So that nothing is lost, transcribe each line of the records exactly.

(Stored data entries)
[Start of Attachment]
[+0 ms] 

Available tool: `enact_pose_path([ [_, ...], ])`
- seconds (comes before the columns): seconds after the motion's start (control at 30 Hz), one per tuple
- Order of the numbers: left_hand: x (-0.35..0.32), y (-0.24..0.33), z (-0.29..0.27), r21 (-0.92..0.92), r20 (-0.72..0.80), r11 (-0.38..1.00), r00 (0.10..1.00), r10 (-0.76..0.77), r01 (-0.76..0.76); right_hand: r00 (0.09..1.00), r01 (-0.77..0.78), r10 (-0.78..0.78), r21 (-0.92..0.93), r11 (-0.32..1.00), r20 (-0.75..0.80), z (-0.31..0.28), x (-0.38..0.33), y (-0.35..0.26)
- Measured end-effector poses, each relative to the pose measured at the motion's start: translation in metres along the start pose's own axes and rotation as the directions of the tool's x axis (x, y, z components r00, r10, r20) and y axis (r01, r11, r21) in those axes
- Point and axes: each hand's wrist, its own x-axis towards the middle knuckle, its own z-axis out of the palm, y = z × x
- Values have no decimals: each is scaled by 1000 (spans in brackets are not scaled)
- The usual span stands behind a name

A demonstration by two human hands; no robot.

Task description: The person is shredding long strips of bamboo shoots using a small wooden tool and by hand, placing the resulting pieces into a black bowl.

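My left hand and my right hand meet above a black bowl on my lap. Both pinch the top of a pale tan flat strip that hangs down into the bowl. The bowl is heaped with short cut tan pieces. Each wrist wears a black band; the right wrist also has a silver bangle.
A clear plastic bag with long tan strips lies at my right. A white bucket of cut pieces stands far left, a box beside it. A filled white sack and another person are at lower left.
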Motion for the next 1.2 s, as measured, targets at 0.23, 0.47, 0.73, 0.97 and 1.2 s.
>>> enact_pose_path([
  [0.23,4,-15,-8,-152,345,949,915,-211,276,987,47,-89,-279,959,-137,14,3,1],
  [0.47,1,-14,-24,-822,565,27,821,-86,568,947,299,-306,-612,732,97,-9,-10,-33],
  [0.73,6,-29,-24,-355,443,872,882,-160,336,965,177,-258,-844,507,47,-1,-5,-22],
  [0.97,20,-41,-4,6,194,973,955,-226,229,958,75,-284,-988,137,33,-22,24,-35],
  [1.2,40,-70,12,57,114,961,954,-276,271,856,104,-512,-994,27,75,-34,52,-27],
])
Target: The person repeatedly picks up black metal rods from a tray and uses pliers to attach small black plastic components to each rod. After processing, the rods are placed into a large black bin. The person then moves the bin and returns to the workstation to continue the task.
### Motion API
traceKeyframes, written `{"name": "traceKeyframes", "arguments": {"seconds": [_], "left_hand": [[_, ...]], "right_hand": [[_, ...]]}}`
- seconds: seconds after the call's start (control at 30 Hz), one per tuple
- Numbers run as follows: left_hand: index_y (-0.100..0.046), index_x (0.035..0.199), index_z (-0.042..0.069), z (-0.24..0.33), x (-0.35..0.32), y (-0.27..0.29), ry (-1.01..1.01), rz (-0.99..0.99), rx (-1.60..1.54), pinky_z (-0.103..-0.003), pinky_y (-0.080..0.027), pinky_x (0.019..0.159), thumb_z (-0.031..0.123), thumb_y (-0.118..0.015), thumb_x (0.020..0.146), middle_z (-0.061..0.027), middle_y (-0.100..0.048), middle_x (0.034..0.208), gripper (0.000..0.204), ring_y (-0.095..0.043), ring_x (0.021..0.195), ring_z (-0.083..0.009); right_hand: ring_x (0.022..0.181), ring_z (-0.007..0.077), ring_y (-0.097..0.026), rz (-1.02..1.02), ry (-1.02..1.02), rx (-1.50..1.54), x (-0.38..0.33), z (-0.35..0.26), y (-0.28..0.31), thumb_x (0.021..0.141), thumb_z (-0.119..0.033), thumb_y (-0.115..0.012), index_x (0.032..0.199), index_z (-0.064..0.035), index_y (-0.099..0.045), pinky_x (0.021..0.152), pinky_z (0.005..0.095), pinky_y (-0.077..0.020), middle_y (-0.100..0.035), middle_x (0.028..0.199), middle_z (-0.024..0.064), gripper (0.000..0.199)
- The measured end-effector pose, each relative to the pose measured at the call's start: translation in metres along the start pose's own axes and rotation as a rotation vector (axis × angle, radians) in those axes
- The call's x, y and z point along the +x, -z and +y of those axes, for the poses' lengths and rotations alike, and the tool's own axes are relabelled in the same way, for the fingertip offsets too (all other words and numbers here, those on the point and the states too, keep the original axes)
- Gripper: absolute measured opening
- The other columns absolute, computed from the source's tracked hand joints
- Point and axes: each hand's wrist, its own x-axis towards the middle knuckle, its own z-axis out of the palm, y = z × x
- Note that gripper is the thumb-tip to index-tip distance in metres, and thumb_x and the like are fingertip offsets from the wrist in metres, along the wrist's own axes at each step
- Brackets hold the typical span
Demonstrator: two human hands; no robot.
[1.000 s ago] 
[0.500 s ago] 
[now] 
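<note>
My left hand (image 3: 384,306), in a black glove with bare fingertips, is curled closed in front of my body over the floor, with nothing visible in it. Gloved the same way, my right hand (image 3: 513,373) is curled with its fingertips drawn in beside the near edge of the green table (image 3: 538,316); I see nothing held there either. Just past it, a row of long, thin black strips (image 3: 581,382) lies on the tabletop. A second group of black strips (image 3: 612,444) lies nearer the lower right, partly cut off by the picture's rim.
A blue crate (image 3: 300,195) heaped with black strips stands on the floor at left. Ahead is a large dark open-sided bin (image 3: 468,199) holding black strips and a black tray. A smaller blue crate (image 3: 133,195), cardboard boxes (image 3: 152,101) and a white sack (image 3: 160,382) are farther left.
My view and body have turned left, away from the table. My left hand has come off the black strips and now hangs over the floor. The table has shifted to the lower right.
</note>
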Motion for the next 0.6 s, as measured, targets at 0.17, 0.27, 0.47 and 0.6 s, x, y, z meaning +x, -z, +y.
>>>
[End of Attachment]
# Your response:
[+0 ms] 

Available tool: `enact_pose_path([ [_, ...], ])`
- seconds (comes before the columns): seconds after the motion's start (control at 30 Hz), one per tuple
- Order of the numbers: left_hand: x (-0.35..0.32), y (-0.24..0.33), z (-0.29..0.27), r21 (-0.92..0.92), r20 (-0.72..0.80), r11 (-0.38..1.00), r00 (0.10..1.00), r10 (-0.76..0.77), r01 (-0.76..0.76); right_hand: r00 (0.09..1.00), r01 (-0.77..0.78), r10 (-0.78..0.78), r21 (-0.92..0.93), r11 (-0.32..1.00), r20 (-0.75..0.80), z (-0.31..0.28), x (-0.38..0.33), y (-0.35..0.26)
- Measured end-effector poses, each relative to the pose measured at the motion's start: translation in metres along the start pose's own axes and rotation as the directions of the tool's x axis (x, y, z components r00, r10, r20) and y axis (r01, r11, r21) in those axes
- Point and axes: each hand's wrist, its own x-axis towards the middle knuckle, its own z-axis out of the palm, y = z × x
- Values have no decimals: each is scaled by 1000 (spans in brackets are not scaled)
- The usual span stands behind a name

A demonstration by two human hands; no robot.

Task description: The person is shredding long strips of bamboo shoots using a small wooden tool and by hand, placing the resulting pieces into a black bowl.

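My left hand and my right hand meet above a black bowl on my lap. Both pinch the top of a pale tan flat strip that hangs down into the bowl. The bowl is heaped with short cut tan pieces. Each wrist wears a black band; the right wrist also has a silver bangle.
A clear plastic bag with long tan strips lies at my right. A white bucket of cut pieces stands far left, a box beside it. A filled white sack and another person are at lower left.
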Motion for the next 1.2 s, as measured, targets at 0.23, 0.47, 0.73, 0.97 and 1.2 s.
>>> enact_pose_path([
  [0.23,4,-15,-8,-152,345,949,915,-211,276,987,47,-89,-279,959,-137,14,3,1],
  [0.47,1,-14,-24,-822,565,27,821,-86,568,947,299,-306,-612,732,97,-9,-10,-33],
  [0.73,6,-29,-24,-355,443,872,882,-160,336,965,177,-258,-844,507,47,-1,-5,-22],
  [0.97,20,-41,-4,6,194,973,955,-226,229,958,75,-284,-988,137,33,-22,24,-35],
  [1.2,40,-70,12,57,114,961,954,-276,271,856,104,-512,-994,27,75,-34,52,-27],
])
Target: The person repeatedly picks up black metal rods from a tray and uses pliers to attach small black plastic components to each rod. After processing, the rods are placed into a large black bin. The person then moves the bin and returns to the workstation to continue the task.
### Motion API
traceKeyframes, written `{"name": "traceKeyframes", "arguments": {"seconds": [_], "left_hand": [[_, ...]], "right_hand": [[_, ...]]}}`
- seconds: seconds after the call's start (control at 30 Hz), one per tuple
- Numbers run as follows: left_hand: index_y (-0.100..0.046), index_x (0.035..0.199), index_z (-0.042..0.069), z (-0.24..0.33), x (-0.35..0.32), y (-0.27..0.29), ry (-1.01..1.01), rz (-0.99..0.99), rx (-1.60..1.54), pinky_z (-0.103..-0.003), pinky_y (-0.080..0.027), pinky_x (0.019..0.159), thumb_z (-0.031..0.123), thumb_y (-0.118..0.015), thumb_x (0.020..0.146), middle_z (-0.061..0.027), middle_y (-0.100..0.048), middle_x (0.034..0.208), gripper (0.000..0.204), ring_y (-0.095..0.043), ring_x (0.021..0.195), ring_z (-0.083..0.009); right_hand: ring_x (0.022..0.181), ring_z (-0.007..0.077), ring_y (-0.097..0.026), rz (-1.02..1.02), ry (-1.02..1.02), rx (-1.50..1.54), x (-0.38..0.33), z (-0.35..0.26), y (-0.28..0.31), thumb_x (0.021..0.141), thumb_z (-0.119..0.033), thumb_y (-0.115..0.012), index_x (0.032..0.199), index_z (-0.064..0.035), index_y (-0.099..0.045), pinky_x (0.021..0.152), pinky_z (0.005..0.095), pinky_y (-0.077..0.020), middle_y (-0.100..0.035), middle_x (0.028..0.199), middle_z (-0.024..0.064), gripper (0.000..0.199)
- The measured end-effector pose, each relative to the pose measured at the call's start: translation in metres along the start pose's own axes and rotation as a rotation vector (axis × angle, radians) in those axes
- The call's x, y and z point along the +x, -z and +y of those axes, for the poses' lengths and rotations alike, and the tool's own axes are relabelled in the same way, for the fingertip offsets too (all other words and numbers here, those on the point and the states too, keep the original axes)
- Gripper: absolute measured opening
- The other columns absolute, computed from the source's tracked hand joints
- Point and axes: each hand's wrist, its own x-axis towards the middle knuckle, its own z-axis out of the palm, y = z × x
- Note that gripper is the thumb-tip to index-tip distance in metres, and thumb_x and the like are fingertip offsets from the wrist in metres, along the wrist's own axes at each step
- Brackets hold the typical span
Demonstrator: two human hands; no robot.
[1.000 s ago] 
[0.500 s ago] 
[now] 
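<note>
My left hand (image 3: 384,306), in a black glove with bare fingertips, is curled closed in front of my body over the floor, with nothing visible in it. Gloved the same way, my right hand (image 3: 513,373) is curled with its fingertips drawn in beside the near edge of the green table (image 3: 538,316); I see nothing held there either. Just past it, a row of long, thin black strips (image 3: 581,382) lies on the tabletop. A second group of black strips (image 3: 612,444) lies nearer the lower right, partly cut off by the picture's rim.
A blue crate (image 3: 300,195) heaped with black strips stands on the floor at left. Ahead is a large dark open-sided bin (image 3: 468,199) holding black strips and a black tray. A smaller blue crate (image 3: 133,195), cardboard boxes (image 3: 152,101) and a white sack (image 3: 160,382) are farther left.
My view and body have turned left, away from the table. My left hand has come off the black strips and now hangs over the floor. The table has shifted to the lower right.
</note>
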Motion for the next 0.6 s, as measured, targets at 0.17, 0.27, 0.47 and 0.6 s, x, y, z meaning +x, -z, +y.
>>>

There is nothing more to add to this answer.